Recorded data:
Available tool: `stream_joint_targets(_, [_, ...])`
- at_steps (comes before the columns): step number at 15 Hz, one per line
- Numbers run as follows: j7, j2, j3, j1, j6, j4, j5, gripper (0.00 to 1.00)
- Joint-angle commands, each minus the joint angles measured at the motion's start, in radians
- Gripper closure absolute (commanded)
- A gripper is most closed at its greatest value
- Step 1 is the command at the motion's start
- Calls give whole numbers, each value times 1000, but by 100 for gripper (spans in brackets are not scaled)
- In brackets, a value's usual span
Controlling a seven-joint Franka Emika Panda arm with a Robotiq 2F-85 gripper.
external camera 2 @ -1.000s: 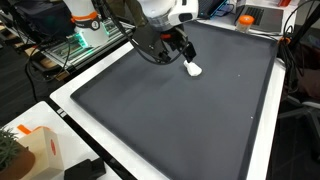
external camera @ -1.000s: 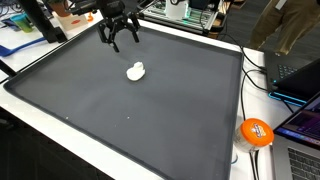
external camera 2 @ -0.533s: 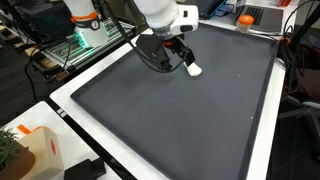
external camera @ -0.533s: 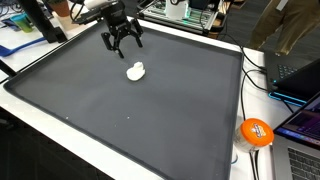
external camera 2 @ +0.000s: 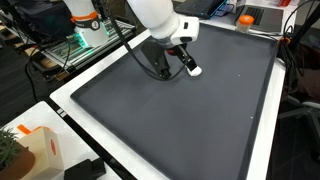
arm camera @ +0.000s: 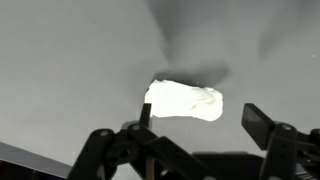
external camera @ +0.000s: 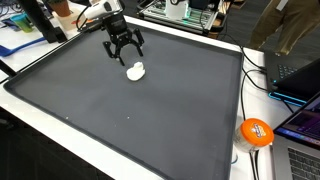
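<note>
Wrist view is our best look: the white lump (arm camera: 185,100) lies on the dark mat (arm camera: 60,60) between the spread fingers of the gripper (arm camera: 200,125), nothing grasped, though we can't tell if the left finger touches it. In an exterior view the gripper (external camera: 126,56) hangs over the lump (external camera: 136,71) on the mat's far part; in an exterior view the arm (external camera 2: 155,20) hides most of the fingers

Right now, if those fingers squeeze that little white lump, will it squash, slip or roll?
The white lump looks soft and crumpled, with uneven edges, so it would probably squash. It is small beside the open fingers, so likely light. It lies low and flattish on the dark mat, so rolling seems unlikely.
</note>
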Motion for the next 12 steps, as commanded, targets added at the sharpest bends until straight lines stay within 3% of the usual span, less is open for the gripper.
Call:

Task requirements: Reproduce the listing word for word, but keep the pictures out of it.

Solution to the problem:
Available tool: `stream_joint_targets(_, [_, ...])`
- at_steps (comes before the columns): step number at 15 Hz, one per line
- Numbers run as follows: j7, j2, j3, j1, j6, j4, j5, gripper (0.00 to 1.00)
- Joint-angle commands, each minus the joint angles measured at the motion's start, in radians
- Gripper closure absolute (commanded)
- A gripper is most closed at its greatest value
- Step 1 is the command at the motion's start
- Calls give whole numbers, each value times 1000, but by 100 for gripper (spans in brackets are not scaled)
- In brackets, a value's usual span
Controlling a seven-joint Franka Emika Panda arm with a Robotiq 2F-85 gripper.
external camera 2 @ -1.000s: 
external camera @ -1.000s: 
external camera 2 @ -0.533s: 
external camera @ -0.533s: 
external camera 2 @ +0.000s: 
arm camera @ +0.000s: 
external camera @ +0.000s: 
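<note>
Wrist view is our best look: the white lump (arm camera: 185,100) lies on the dark mat (arm camera: 60,60) between the spread fingers of the gripper (arm camera: 200,125), nothing grasped, though we can't tell if the left finger touches it. In an exterior view the gripper (external camera: 126,56) hangs over the lump (external camera: 136,71) on the mat's far part; in an exterior view the arm (external camera 2: 155,20) hides most of the fingers

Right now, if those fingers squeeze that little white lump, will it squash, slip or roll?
The white lump looks soft and crumpled, with uneven edges, so it would probably squash. It is small beside the open fingers, so likely light. It lies low and flattish on the dark mat, so rolling seems unlikely.
</note>
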Motion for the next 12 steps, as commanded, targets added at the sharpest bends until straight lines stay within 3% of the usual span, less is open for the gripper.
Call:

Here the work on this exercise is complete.